+++ Records provided

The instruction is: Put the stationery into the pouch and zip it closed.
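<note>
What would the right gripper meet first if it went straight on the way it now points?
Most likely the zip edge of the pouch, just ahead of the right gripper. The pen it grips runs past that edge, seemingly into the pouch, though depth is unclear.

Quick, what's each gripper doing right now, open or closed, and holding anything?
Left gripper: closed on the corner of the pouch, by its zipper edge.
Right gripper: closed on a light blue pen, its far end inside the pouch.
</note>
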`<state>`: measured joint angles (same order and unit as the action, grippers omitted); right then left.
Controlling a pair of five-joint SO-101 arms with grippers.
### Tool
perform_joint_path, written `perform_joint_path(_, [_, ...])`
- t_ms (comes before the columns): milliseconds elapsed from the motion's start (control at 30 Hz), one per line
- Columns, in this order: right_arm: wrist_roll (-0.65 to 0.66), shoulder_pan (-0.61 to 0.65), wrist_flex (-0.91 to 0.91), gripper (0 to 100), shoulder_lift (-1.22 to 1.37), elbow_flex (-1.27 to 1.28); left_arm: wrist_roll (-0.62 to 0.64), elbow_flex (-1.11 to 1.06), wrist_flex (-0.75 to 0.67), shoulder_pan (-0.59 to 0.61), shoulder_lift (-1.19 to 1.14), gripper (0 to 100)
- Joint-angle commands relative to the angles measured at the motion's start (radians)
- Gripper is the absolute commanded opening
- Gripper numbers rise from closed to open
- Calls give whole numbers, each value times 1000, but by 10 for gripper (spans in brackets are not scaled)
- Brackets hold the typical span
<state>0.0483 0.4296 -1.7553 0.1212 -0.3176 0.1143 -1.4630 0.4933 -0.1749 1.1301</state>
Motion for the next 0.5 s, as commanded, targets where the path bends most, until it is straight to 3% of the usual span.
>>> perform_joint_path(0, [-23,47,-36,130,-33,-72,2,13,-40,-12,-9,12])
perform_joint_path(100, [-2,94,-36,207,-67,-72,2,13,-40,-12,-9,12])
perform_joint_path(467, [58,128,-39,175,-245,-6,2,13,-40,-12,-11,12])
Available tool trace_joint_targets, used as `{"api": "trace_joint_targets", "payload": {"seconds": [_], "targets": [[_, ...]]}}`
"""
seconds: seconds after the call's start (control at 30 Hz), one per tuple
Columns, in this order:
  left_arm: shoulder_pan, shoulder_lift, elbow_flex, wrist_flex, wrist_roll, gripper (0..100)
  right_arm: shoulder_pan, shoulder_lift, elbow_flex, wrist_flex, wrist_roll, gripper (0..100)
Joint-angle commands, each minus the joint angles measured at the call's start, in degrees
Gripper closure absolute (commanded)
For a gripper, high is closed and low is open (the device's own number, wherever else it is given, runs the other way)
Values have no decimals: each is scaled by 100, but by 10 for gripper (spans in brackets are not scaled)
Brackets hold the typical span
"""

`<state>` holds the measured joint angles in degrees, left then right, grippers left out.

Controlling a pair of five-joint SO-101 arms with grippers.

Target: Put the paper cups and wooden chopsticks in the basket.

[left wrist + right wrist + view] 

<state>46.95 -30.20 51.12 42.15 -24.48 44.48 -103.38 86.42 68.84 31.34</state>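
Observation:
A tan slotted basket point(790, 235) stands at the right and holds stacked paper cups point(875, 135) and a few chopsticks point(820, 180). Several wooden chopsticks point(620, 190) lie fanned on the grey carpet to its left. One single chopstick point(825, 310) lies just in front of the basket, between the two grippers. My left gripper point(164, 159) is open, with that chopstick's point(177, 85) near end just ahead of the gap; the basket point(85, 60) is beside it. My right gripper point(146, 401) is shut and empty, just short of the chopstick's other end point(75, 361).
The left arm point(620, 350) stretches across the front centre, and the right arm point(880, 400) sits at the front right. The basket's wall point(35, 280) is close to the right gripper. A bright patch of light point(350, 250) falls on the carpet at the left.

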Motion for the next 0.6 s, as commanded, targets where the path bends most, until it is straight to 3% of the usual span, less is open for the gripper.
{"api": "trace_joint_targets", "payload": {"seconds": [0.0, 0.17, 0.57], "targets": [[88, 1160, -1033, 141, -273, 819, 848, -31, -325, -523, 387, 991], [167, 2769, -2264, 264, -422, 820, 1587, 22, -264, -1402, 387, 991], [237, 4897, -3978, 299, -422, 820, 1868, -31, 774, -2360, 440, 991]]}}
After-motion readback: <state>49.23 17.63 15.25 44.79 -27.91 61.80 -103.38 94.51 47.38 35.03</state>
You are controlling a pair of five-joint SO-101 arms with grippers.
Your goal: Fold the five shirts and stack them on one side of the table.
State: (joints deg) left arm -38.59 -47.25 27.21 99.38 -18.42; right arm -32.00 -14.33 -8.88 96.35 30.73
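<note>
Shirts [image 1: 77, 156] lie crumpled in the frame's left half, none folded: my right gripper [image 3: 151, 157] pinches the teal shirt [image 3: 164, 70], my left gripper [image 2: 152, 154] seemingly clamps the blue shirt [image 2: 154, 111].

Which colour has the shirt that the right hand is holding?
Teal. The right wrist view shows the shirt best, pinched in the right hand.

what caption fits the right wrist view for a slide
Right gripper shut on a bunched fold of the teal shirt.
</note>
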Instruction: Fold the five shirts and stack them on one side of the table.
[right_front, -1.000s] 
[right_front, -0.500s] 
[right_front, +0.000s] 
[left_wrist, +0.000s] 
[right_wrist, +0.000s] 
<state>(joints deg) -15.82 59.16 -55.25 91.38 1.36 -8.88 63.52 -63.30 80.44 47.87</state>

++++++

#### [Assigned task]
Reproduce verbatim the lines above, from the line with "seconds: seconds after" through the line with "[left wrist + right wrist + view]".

#### [Written reply]
seconds: seconds after the call's start (control at 30 Hz), one per tuple
Columns, in this order:
  left_arm: shoulder_pan, shoulder_lift, elbow_flex, wrist_flex, wrist_roll, gripper (0..100)
  right_arm: shoulder_pan, shoulder_lift, elbow_flex, wrist_flex, wrist_roll, gripper (0..100)
Joint-angle commands, each minus the joint angles measured at the call's start, in degrees
Gripper closure absolute (commanded)
For a gripper, high is closed and low is open (the device's own number, wherever else it is given, runs the other way)
Values have no decimals: each is scaled by 100, but by 10 for gripper (spans in brackets are not scaled)
Brackets hold the typical span
"""

`<state>` holds the measured joint angles in degrees, left then right, grippers left out.

Controlling a pair of five-joint SO-101 arms with grippers.

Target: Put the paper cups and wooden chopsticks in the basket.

[left wrist + right wrist + view] 

Nothing remains to be written for this exercise.